There’s something heartening about audiences in shorts and T-shirts leaping to their feet in a concert hall to cheer well-turned showpieces by Ravel, Barber and Jacques Ibert. It shakes loose the idea that casual vibes are incompatible with high musical values.
The luminous Trinidadian soprano Jeanine De Bique sang a rendition of Samuel Barber’s “Knoxville: Summer of 1915” so touching and minutely observed that I instinctively reached for my husband’s hand. De Bique’s voice, rich and grounded, seemed to bloom from somewhere deep inside her, taking on a slender, shimmery quality as it extended toward the top of her range.
Other soloists included the saxophonist Steven Banks, who radiated mellow glamour in the long lines of a Glazunov concerto; the violinist Augustin Hadelich, who dug into the raw strangeness of Ravel’s “Tzigane” and drew out the warm midrange of his Guarneri violin in a relative rarity by Boulogne; and the violinist Joshua Bell, who played pieces by Florence Price and Henri Vieuxtemps in a concert I missed led by Jonathon Heyward, who will become the first Black music director of the Baltimore Symphony in 2023.
The replacement of printed programs with QR codes felt like a budgetary constraint, a nonchalant trimming of concert amenities and a nod to our new, continuing pandemic normal. But it drew at least one loud complaint from an attendee.
As if in reply, Langrée took the stage and offered entertaining explanatory remarks — a new tradition in the making — before his translucent account of Ravel’s “Mother Goose” Suite.

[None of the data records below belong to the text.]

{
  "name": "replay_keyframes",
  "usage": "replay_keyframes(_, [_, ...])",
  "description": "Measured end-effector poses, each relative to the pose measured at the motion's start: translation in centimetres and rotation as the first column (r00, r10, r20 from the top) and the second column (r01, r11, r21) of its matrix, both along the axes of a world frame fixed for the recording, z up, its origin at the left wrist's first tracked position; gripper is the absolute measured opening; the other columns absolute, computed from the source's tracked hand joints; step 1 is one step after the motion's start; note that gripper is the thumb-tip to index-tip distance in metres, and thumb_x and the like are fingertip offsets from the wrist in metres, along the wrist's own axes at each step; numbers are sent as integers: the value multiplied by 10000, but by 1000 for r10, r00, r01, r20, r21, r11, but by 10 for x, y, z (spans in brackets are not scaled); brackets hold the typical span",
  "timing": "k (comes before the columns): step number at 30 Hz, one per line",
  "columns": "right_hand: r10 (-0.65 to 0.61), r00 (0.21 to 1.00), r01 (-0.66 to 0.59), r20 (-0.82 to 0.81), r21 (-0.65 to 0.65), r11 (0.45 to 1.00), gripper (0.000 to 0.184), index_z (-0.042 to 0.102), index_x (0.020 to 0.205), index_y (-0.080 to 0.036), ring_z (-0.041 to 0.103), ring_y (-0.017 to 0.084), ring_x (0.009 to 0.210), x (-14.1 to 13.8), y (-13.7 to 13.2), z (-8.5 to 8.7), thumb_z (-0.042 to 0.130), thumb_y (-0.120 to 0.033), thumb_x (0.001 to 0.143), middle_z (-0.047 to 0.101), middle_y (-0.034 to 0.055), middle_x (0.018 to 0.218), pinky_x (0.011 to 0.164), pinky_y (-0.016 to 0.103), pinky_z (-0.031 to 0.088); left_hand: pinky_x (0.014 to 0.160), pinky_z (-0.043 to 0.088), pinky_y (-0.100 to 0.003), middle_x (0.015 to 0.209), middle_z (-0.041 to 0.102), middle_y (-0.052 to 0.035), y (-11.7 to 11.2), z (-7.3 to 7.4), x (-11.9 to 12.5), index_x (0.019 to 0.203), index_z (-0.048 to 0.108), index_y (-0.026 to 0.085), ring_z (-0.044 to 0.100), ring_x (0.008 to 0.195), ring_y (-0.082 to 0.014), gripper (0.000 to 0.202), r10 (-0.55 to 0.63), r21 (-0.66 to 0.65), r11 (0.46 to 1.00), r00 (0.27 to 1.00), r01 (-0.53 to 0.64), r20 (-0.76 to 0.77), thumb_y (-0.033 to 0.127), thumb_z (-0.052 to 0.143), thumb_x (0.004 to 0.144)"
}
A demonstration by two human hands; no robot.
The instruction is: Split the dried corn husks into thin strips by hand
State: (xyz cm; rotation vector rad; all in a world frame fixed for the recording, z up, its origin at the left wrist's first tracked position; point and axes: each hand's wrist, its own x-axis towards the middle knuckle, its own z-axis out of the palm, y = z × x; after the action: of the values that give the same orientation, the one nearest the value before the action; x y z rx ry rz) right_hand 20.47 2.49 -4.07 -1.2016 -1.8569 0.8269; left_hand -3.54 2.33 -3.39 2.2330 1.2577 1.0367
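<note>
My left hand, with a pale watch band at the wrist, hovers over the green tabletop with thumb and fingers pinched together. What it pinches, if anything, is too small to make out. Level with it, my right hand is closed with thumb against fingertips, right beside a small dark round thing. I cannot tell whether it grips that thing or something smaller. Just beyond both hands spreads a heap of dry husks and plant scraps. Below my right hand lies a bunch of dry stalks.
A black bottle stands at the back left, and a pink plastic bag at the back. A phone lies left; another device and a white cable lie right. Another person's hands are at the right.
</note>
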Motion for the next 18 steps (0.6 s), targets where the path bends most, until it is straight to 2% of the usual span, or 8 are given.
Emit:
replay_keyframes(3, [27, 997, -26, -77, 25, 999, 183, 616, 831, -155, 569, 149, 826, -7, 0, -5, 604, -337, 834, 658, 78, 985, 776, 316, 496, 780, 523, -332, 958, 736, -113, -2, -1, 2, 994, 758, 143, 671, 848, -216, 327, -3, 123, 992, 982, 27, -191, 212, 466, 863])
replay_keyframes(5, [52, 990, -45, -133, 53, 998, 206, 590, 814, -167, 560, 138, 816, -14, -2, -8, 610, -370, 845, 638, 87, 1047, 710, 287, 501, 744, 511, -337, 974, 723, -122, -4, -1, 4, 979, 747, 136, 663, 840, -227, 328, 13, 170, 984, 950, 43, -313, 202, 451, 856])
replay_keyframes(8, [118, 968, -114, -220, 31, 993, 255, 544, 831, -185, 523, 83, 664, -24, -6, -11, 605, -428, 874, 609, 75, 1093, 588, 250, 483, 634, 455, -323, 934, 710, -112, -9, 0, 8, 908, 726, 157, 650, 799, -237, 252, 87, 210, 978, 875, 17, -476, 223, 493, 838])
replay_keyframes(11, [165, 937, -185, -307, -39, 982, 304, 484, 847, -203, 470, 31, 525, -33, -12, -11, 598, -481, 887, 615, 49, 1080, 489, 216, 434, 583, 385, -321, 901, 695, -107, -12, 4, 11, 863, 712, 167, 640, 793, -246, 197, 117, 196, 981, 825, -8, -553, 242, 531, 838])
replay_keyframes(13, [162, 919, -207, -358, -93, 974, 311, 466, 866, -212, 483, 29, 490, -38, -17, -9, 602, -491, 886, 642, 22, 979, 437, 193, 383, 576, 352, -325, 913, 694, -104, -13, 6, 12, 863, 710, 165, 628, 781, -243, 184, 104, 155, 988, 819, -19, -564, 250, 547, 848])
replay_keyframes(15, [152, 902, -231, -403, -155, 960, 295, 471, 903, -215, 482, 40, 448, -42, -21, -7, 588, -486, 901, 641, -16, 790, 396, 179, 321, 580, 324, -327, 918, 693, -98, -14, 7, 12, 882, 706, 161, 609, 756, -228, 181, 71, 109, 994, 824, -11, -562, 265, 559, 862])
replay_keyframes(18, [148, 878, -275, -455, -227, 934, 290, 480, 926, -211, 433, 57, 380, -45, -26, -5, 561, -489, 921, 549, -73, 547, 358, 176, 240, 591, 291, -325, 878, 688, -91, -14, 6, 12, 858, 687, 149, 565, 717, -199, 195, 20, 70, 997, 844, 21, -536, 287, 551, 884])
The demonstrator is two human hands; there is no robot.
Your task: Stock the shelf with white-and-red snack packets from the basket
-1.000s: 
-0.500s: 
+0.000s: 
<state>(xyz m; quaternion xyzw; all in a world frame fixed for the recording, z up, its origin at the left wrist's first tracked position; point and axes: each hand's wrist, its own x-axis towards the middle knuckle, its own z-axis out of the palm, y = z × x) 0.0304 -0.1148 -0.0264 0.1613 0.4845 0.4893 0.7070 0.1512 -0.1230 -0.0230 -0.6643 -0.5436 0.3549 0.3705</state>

The conductor Roderick Cox spoke movingly of his program a few nights later, though the distinctive atmosphere of Barber’s “Knoxville” and Copland’s “Appalachian Spring” Suite suffered from his unshaped orchestral climaxes.
There were new frontiers, too: Nokuthula Ngwenyama wrote the beautifully direct “Primal Message” (2020), a more emotive version of the Arecibo message sent into space in 1974, and the ensemble’s musicians invited concertgoers to mingle with them in the lobby after each concert.
If the series told a story — one of remembrance, reclamation and exultation — then it seemed appropriate to conclude with Mozart’s Requiem, a piece of vaulting yet intensely personal feeling, which I was sad to miss on Friday and Saturday.
But there’s another story here: Langrée’s contract runs through the 2023 season, and the orchestra’s contract is up for negotiation in February. (Thake has already expressed a desire to engage it next season.)
If these concerts felt like the Mostly Mozart Festival Orchestra’s audition to join Thake’s new Lincoln Center, then the ensemble did everything it could to secure its part.